- Classification: Division I
- Season: 1983–84
- Teams: 7
- First round site: Campus Sites Campus Arenas
- Finals site: Beaumont Civic Center Beaumont, Texas
- Champions: Louisiana Tech (1st title)
- Winning coach: Andy Russo (1st title)
- MVP: Willie Simmons (Louisiana Tech)

= 1984 Southland Conference men's basketball tournament =

The 1984 Southland Conference men's basketball tournament was held March 8–10, 1984 with quarterfinal matchups being held at the home arena of the higher seed and the semifinals and championship game played at the Beaumont Civic Center in Beaumont, Texas.
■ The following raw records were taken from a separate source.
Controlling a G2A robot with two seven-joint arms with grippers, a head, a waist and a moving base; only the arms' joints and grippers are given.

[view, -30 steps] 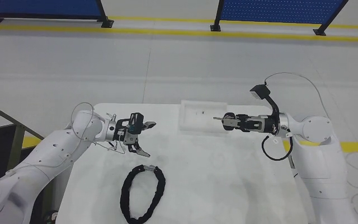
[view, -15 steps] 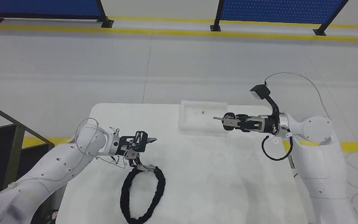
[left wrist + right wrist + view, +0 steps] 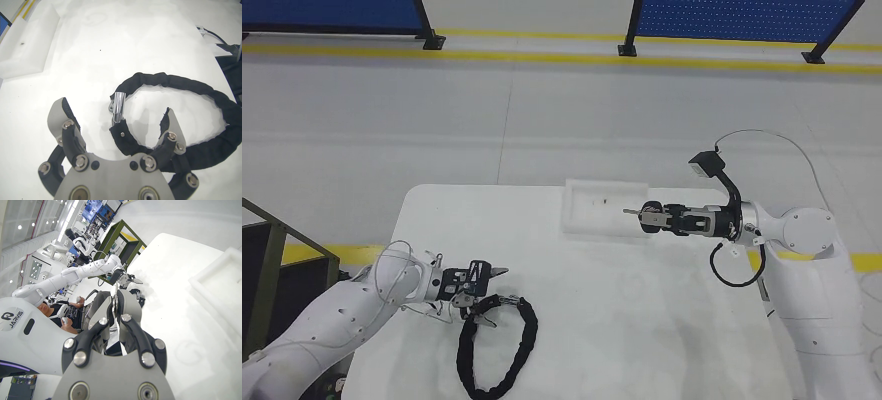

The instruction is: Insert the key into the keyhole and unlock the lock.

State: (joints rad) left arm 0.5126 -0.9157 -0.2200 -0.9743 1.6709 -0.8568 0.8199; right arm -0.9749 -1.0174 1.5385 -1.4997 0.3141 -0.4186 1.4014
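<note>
Black fabric-sleeved chain lock (image 3: 497,345): lying looped on white table (image 3: 642,320), front left. Straddling its chrome cylinder (image 3: 118,106) with left gripper (image 3: 490,292) spread wide, gripping nothing (grasp stage, seemingly). Holding small silver key (image 3: 630,211) pinched in right gripper (image 3: 642,214), aloft, well right. Next: closing on cylinder, steadying it for insertion.

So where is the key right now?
In the top view the key is pinched in the right end effector, beside the white foam tray, well away from the black chain lock on the left side.
</note>
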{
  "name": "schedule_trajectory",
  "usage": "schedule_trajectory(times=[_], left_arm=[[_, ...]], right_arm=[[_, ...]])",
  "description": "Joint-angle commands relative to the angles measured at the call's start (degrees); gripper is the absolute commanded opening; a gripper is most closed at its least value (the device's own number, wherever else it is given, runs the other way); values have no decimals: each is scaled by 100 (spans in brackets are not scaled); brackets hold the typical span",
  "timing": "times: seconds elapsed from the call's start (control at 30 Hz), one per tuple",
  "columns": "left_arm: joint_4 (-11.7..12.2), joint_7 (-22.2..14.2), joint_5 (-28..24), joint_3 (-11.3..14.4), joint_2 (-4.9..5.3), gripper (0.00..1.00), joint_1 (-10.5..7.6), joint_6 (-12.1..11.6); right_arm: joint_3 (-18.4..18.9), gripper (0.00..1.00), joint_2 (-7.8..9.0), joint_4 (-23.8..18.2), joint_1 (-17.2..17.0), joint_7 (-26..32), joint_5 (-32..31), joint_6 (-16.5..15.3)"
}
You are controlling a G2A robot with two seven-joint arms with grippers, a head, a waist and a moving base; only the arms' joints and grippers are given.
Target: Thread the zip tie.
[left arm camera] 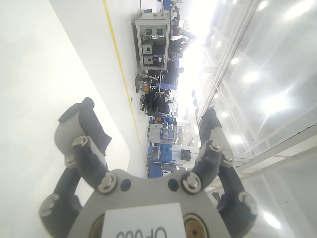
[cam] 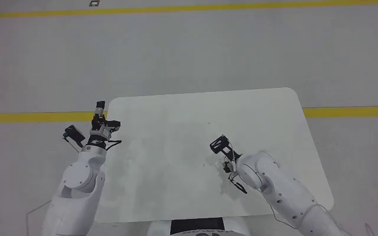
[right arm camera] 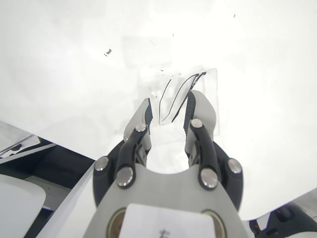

Louisiana Tech defeated Lamar in the championship game, 68–65, to win their first Southland men's basketball tournament.

The Bulldogs received a bid to the 1984 NCAA Tournament as No. 10 seed in the Midwest region. They were the only Southland member invited to the NCAA tournament. Tournament runner-up and conference regular season champion Lamar received an invitation to the 1984 NIT Tournament.

==Format==
All seven of the conference's members participated in the tournament field. They were seeded based on regular season conference records, with the top seed earning a bye into the semifinal round. The other six teams began play in the quarterfinal round.

First round games were played at the home court of the higher-seeded team. All remaining games were played at the Beaumont Civic Center in Ruston, Louisiana.